Former Alaska Gov. Sarah Palin's much anticipated "Going Rogue" is set for release in November. Former Massachusetts governor and 2008 presidential candidate Mitt Romney has "No Apology: The Case for American Greatness" set to hit bookstores in March. Former House Speaker Newt Gingrich has recently reissued "Real Change: The Fight for America's Future" in paperback. And former Arkansas governor and 2008 contender Mike Huckabee's latest - he's written seven, including one in spanish - was released right after last year's election.
For these White House hopefuls, there are a lot of pluses in writing a book, especially if you're out of office - which these all are - and especially if you were portrayed as a lightweight in many media accounts - which Palin was last year.
"It's a way to show some gravitas, seriousness of purpose and depth of thought," said Dan Gerstein, a New York Democratic consultant. "You're saying here's my initial vision and you get to see how it flies."

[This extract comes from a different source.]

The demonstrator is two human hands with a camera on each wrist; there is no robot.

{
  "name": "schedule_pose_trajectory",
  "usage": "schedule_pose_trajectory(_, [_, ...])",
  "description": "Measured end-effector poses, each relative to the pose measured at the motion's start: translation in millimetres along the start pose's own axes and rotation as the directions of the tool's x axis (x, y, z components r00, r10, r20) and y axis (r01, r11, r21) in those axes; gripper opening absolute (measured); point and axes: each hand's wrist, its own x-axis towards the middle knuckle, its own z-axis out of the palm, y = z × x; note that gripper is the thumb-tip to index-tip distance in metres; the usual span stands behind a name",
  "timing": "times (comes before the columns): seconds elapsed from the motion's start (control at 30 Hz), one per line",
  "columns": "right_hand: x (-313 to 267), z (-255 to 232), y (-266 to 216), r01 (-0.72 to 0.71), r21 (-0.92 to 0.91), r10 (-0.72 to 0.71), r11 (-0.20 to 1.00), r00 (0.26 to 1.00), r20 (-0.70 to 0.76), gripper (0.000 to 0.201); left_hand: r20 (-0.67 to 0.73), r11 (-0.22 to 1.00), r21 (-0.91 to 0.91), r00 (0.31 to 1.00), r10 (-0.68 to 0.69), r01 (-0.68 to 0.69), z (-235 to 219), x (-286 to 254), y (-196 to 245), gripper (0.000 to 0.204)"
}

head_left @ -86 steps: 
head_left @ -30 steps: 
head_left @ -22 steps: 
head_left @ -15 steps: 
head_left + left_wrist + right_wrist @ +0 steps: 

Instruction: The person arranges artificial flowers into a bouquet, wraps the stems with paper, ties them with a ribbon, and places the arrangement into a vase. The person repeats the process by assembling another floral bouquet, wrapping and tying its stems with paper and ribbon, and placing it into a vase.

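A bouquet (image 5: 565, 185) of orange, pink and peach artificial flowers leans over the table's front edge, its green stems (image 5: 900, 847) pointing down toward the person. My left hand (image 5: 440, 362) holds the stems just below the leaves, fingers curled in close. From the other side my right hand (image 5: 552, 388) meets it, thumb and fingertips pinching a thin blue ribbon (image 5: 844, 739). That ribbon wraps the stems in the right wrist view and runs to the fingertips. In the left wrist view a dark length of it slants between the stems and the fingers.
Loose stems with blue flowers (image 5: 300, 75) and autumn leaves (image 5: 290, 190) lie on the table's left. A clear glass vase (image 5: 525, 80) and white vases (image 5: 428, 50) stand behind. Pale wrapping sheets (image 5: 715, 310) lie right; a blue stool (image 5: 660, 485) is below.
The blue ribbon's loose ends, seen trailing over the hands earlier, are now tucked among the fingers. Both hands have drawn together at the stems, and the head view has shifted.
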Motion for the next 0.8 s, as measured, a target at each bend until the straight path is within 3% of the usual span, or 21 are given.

And to the so-called "gang of 500" or opinion makers: "It lays down a marker and shows that you are thinking about big stuff and that you have something to say," Gerstein added.
Candidates writing these books - let's call them 300 page trial balloons - isn't new. President Obama essentially laid out his presidential platform in the "Audacity of Hope." And that came years after the more introspective "Dreams from My Father." Hillary Clinton wrote "It Takes a Village" years ago, and more recently published "Living History." Before the last election, John McCain had written five books.
In addition to establishing yourself as a more serious thinker, writing a book carries more practical benefits. It is a way to make an opening pitch to supporters, donors and political consultants. Books also typically come with a media tour around the country, which gets your name out there and typically results in TV hits. In fact, in a Politico article earlier this year one of Gingrich's pieces of advice for Palin was to write.
1. Write a book. Palin is already set to do that, which Gingrich applauds. A book, he said, helps a politician lay out his or her philosophy and experiences in their own unhurried words. It also helps score TV time, which in turn helps sell books, he added.
There are some potential pitfalls that come with publishing a book, though. At worst, a book's policy prescriptions can be dubbed weak or uninformed and that could send a candidacy backward before it has ever really gotten off the ground. A book is also a treasure trove for opposition researchers.
"The pitfall is once you've written a book and presented yourself as a proponent of a certain idea that idea can be hung around your neck," said Dan Patlak, a Republican consultant.
"But if the candidate hits it right," Patlak went on, "They could be called prophetic as the election approaches."